*Description of the task*
Where a line in the records below contains the string "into", tally it; give only the final number.

*Exercise input*
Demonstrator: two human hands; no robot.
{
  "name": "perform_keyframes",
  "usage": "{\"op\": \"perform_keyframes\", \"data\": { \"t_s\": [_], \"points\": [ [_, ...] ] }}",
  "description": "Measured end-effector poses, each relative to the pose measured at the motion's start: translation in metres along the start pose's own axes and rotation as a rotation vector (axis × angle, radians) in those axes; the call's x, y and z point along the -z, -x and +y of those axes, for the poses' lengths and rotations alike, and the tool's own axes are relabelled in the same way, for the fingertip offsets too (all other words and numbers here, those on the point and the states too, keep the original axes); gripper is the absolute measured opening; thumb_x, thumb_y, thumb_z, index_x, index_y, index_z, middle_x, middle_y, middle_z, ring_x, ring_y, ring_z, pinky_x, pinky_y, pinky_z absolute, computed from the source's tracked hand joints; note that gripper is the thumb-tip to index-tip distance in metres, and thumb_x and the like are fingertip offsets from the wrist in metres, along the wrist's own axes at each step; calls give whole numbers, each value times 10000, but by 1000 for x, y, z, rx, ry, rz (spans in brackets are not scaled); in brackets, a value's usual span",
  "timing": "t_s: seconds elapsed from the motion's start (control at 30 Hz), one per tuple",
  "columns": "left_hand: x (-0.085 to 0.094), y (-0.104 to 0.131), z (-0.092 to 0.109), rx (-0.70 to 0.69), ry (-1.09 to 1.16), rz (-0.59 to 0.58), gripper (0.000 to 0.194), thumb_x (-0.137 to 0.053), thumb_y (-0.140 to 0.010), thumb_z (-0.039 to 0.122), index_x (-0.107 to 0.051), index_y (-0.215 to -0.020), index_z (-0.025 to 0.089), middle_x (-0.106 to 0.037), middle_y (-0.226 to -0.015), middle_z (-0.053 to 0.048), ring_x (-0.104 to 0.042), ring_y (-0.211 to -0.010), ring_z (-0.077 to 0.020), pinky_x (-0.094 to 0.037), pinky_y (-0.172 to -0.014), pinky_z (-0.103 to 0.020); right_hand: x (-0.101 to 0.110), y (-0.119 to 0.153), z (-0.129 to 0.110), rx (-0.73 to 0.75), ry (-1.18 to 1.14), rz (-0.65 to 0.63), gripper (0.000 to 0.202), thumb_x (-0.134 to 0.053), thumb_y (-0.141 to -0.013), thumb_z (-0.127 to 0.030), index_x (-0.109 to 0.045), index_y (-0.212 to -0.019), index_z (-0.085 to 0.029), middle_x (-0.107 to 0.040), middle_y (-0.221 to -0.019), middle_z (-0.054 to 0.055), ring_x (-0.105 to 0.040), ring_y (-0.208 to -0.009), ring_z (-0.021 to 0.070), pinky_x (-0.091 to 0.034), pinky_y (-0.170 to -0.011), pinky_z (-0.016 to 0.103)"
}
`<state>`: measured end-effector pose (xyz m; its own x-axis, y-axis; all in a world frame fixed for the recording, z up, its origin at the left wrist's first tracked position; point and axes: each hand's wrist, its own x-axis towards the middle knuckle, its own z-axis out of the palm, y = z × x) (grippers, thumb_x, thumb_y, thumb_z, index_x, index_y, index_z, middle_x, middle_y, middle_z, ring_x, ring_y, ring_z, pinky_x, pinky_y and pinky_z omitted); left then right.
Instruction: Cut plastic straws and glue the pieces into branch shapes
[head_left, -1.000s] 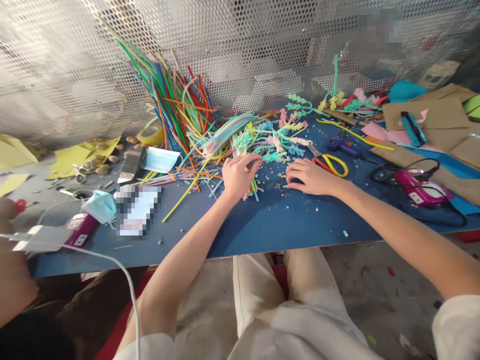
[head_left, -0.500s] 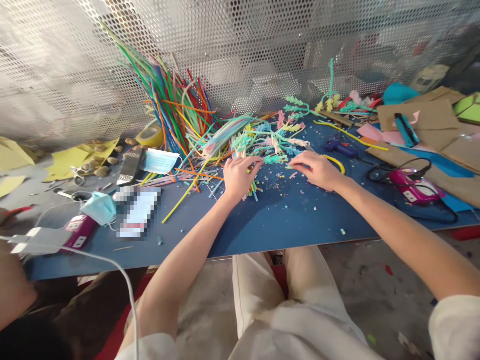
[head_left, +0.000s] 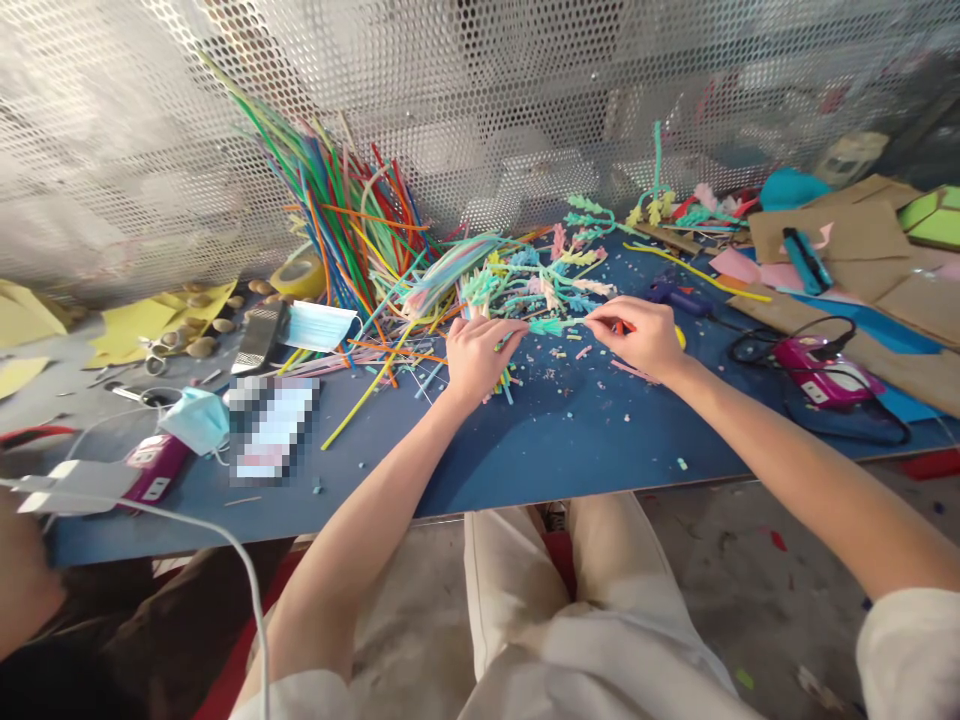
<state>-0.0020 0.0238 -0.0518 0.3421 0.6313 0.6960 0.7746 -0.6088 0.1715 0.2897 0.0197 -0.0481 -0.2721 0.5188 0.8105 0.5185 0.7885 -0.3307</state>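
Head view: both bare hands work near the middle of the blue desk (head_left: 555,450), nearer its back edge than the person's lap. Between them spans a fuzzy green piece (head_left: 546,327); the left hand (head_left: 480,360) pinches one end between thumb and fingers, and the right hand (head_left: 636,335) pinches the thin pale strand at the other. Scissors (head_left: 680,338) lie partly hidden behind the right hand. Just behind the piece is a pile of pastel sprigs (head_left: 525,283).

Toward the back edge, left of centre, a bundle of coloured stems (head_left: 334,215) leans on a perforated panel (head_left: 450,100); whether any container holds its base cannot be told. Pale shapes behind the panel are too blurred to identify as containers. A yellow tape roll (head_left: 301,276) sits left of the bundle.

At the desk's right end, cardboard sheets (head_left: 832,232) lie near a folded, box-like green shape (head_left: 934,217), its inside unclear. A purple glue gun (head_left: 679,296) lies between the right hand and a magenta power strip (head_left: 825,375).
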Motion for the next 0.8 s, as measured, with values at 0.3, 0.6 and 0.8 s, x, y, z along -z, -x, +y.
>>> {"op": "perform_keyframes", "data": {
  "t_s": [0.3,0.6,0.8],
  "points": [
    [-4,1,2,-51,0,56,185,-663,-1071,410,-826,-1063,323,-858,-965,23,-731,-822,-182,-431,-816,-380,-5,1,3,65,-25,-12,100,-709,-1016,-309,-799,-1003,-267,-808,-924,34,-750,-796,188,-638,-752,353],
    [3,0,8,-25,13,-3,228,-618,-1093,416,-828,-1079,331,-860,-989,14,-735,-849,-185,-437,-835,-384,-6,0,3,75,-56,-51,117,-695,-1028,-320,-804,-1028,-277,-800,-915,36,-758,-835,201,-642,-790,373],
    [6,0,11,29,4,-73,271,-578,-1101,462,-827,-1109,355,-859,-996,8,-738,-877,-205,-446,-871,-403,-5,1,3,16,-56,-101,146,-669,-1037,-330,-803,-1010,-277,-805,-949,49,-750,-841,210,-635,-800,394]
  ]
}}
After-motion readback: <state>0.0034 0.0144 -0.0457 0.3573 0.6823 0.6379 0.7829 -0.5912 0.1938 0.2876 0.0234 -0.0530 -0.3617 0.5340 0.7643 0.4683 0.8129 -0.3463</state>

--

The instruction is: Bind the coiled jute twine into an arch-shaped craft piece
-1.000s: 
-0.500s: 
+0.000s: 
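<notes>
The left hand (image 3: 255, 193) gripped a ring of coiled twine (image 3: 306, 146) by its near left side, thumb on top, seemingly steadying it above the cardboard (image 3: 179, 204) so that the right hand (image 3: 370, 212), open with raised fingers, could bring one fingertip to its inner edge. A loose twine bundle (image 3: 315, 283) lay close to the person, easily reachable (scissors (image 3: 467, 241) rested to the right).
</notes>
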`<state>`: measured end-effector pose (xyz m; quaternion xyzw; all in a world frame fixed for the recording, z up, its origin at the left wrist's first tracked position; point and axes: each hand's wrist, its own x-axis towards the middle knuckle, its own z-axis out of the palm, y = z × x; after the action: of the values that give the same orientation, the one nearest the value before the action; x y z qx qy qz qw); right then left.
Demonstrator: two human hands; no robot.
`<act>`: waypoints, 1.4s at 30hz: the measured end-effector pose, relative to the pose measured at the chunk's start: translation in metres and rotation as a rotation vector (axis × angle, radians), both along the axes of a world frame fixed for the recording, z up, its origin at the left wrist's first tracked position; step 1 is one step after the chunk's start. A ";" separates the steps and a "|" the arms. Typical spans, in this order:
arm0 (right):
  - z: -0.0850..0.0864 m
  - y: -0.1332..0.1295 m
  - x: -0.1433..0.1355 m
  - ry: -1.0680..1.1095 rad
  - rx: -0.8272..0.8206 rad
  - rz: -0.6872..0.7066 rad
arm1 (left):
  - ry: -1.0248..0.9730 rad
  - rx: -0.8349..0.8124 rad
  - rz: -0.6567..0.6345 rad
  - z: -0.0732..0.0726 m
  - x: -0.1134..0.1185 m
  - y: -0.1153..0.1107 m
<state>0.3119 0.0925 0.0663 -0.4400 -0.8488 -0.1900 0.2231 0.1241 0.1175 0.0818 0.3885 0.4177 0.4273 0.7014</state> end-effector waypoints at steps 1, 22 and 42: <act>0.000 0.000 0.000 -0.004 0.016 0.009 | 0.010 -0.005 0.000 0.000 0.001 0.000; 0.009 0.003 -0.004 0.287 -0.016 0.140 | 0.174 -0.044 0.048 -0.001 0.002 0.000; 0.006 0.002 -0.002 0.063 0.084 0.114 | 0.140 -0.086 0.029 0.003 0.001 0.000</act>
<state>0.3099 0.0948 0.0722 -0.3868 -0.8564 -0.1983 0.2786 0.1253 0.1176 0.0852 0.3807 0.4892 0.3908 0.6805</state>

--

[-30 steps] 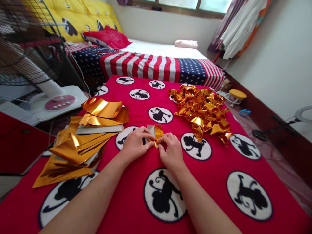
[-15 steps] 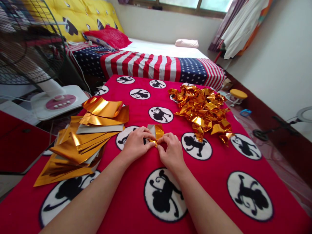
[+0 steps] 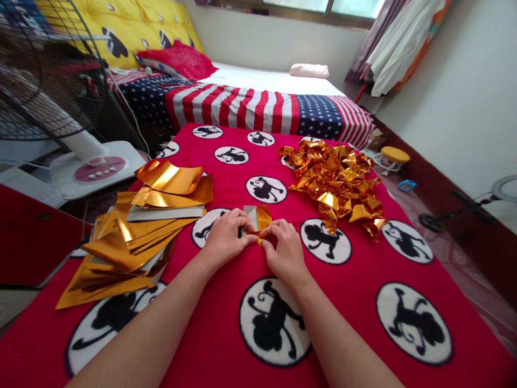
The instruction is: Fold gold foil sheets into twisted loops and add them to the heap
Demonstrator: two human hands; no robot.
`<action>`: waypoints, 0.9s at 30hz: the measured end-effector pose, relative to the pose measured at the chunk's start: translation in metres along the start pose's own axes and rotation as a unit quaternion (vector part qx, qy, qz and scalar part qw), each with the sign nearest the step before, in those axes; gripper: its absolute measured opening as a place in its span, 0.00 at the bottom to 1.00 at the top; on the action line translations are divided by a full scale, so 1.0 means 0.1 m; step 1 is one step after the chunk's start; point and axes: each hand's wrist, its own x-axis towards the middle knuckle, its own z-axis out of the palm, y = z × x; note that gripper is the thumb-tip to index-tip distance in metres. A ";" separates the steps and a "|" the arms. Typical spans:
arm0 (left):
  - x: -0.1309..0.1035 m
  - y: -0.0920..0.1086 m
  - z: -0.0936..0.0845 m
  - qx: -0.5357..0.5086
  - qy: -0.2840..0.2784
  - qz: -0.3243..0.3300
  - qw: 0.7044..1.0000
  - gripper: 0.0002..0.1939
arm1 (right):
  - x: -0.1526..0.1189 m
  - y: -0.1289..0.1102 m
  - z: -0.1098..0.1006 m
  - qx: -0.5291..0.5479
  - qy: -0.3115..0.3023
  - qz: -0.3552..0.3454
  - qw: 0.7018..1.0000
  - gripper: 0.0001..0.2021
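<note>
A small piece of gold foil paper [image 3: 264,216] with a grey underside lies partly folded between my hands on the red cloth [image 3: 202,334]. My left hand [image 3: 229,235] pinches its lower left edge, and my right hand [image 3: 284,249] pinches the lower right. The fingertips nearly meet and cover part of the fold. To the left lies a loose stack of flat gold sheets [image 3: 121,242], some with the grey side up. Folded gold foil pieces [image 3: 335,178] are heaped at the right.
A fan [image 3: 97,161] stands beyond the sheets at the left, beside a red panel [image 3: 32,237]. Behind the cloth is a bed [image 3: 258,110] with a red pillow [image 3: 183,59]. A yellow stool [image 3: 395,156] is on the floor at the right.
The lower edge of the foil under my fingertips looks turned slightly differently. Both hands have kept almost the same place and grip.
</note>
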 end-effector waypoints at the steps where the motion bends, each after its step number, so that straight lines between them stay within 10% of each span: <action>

*Output below*
3